- [Brief]: This task calls for copying every line in the data below that contains the word "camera".
■ ■ ■ ■ ■
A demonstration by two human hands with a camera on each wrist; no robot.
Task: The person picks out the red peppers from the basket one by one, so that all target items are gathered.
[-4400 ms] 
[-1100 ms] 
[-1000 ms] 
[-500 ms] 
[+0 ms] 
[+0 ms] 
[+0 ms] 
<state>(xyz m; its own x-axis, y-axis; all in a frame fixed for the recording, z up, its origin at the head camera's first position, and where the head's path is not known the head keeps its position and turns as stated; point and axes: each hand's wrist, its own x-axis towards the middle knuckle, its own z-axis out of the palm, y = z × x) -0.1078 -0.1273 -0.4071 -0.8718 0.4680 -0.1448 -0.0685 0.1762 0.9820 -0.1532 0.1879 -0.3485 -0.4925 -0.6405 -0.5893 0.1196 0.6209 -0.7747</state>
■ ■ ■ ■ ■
- [Reply]:
A demonstration by two human hands with a camera on each wrist; no robot.
<state>(xyz m; its own x-axis, y-axis; all in a frame fixed for the recording, z up, its origin at the head camera's first position, and where the head's path is not known the head keeps its position and turns as stated; point and axes: each hand's wrist, its own x-axis towards the middle knuckle, its own z-axis out of the palm, y = z × x) -0.1078 -0.1273 -0.4071 -0.8718 0.4680 -0.1448 -0.0685 0.1762 0.9820 -0.1532 0.1879 -0.3485 -0.4925 -0.6405 -0.5893 0.1196 0.6209 -0.7747</state>

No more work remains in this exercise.